Presidente do STF suspende decisão que barrava venda de bens do DF para socorrer BRB
Decisão do ministro Edson Fachin será submetida a referendo do Plenário
Foto: Fellipe Sampaio/ STFO presidente do Supremo Tribunal Federal (STF), ministro Edson Fachin, suspendeu decisão que proibia a venda de bens móveis e imóveis pelo Governo do Distrito Federal para a recuperação financeira do Banco de Brasília (BRB). Uma instituição financeira atravessa uma crise em meio a suspeitas de fraudes bilionárias relacionadas à negociação de carteiras de crédito com o Banco Master.
A decisão de Suspensão de Liminar (SL) 1909 será submetida ao referendo do Plenário, em sessão virtual que ocorrerá de 8 a 15 de maio.
A decisão do desembargador Rômulo de Araújo Mendes, do Tribunal de Justiça do Distrito Federal e Territórios (TJDFT), suspendeu trechos da Lei Distrital 7.845/2026 que permitiam a utilização de bens móveis e imóveis e a alienação de ativos públicos e com a finalidade de socorrer uma instituição financeira.
No pedido ao STF, o Distrito Federal sustenta que a decisão ocasiona grave lesão à ordem administrativa, ao interferir diretamente no exercício das competências constitucionais do Poder Executivo e neutralizar os efeitos concretos de lei regularmente aprovada pelo Poder Legislativo local e sancionada pelo Chefe do Executivo.
Lesão grave
Na avaliação do ministro Edson Fachin, as denúncias de graves lesões à ordem administrativa são plausíveis. Segundo o ministro, a decisão questionada, ao suspender de forma ampla e imediata a eficácia de parcela significativa da lei distrital, impede a implementação de política pública regularmente estruturada pelos Poderes Legislativos e Executivos locais, voltada ao enfrentamento de situação econômica financeira sensível envolvendo instituição financeira estatal de caráter estratégico.
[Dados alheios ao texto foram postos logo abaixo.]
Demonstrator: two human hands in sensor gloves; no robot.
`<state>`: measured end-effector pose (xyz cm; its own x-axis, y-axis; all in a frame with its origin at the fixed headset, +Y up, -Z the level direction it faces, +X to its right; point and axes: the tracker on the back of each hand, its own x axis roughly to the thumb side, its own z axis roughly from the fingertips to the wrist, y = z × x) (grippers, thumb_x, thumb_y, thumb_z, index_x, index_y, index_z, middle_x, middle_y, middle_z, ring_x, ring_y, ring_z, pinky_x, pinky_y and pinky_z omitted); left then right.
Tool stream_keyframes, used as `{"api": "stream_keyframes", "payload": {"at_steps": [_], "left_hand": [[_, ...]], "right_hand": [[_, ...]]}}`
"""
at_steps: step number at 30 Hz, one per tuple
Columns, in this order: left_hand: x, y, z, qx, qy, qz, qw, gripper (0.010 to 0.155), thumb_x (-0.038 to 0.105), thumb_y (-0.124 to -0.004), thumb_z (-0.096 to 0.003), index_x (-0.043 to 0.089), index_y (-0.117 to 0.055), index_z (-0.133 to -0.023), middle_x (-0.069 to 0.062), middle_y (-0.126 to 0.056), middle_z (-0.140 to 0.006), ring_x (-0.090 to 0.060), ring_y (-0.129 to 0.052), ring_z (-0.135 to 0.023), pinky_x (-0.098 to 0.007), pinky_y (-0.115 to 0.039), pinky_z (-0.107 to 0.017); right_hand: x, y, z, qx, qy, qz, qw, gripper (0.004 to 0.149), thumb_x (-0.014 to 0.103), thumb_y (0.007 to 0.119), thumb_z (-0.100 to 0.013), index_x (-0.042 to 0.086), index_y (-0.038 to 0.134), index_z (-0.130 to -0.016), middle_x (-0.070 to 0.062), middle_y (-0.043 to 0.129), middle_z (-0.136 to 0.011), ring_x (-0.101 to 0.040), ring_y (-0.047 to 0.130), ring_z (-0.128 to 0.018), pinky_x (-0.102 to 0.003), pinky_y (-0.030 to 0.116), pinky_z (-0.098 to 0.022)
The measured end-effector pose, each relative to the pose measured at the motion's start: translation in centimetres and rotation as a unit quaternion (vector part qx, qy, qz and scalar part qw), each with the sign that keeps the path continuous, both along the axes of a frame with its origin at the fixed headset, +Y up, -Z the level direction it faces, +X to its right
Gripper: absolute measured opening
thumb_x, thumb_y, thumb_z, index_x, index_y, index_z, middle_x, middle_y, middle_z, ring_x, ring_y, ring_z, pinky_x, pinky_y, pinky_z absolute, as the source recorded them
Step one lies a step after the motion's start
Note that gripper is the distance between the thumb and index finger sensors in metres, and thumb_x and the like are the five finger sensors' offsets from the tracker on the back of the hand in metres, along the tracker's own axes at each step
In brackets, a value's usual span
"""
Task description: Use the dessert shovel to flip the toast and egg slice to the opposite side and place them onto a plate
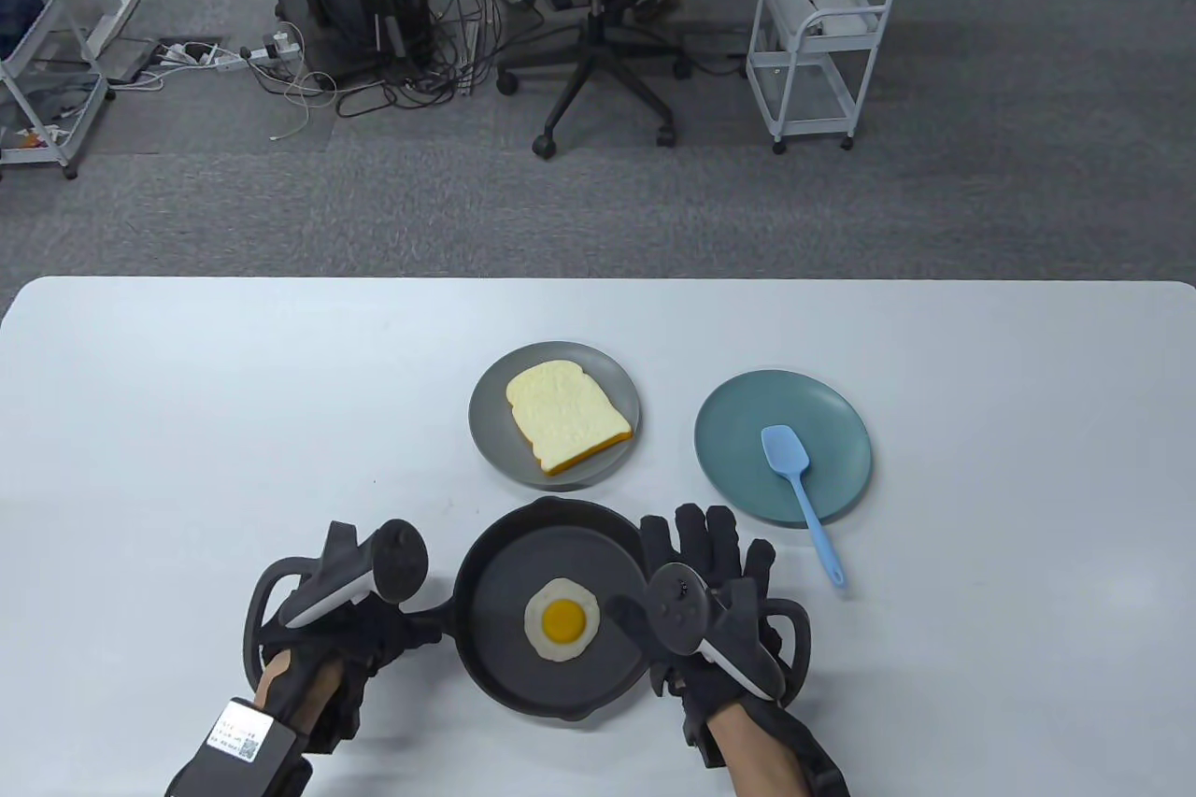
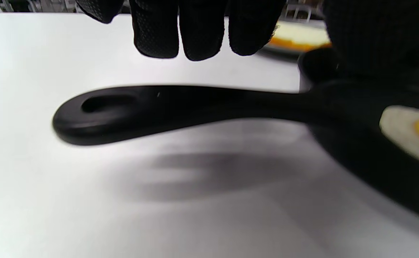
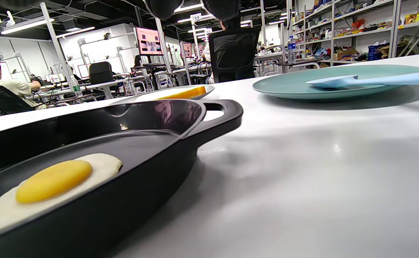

Ele defendeu o argumento do Distrito Federal de que a suspensão da eficácia de parte da lei distrital, antes mesmo da oitiva das autoridades responsáveis ??e da avaliação pelo órgão colegiado competente, restringe de modo significativo a atuação do Poder Executivo na gestão do patrimônio público e no exercício de suas atribuições como acionista controlador, interferindo no funcionamento regular das instâncias administrativas e societárias encarregadas da condução das medidas de recuperação do BRB.
Ordem econômica e interesse público
Outro ponto destacado pelo presidente do STF é o risco evidente concreto à ordem econômica, uma vez que o banco regional tem papel central no sistema financeiro local, sendo responsável pela operacionalização de programas sociais, pagamento de servidores públicos, gestão de volumes expressivos de depósitos e concessão de crédito em escala significativa à economia local.
Por último, também na análise preliminar, ele apontou risco relevante ao interesse público, diante da possibilidade de que a inviabilização das medidas de recuperação do banco público possa comprometer a continuidade de serviços essenciais e a execução de políticas públicas de caráter social e econômico.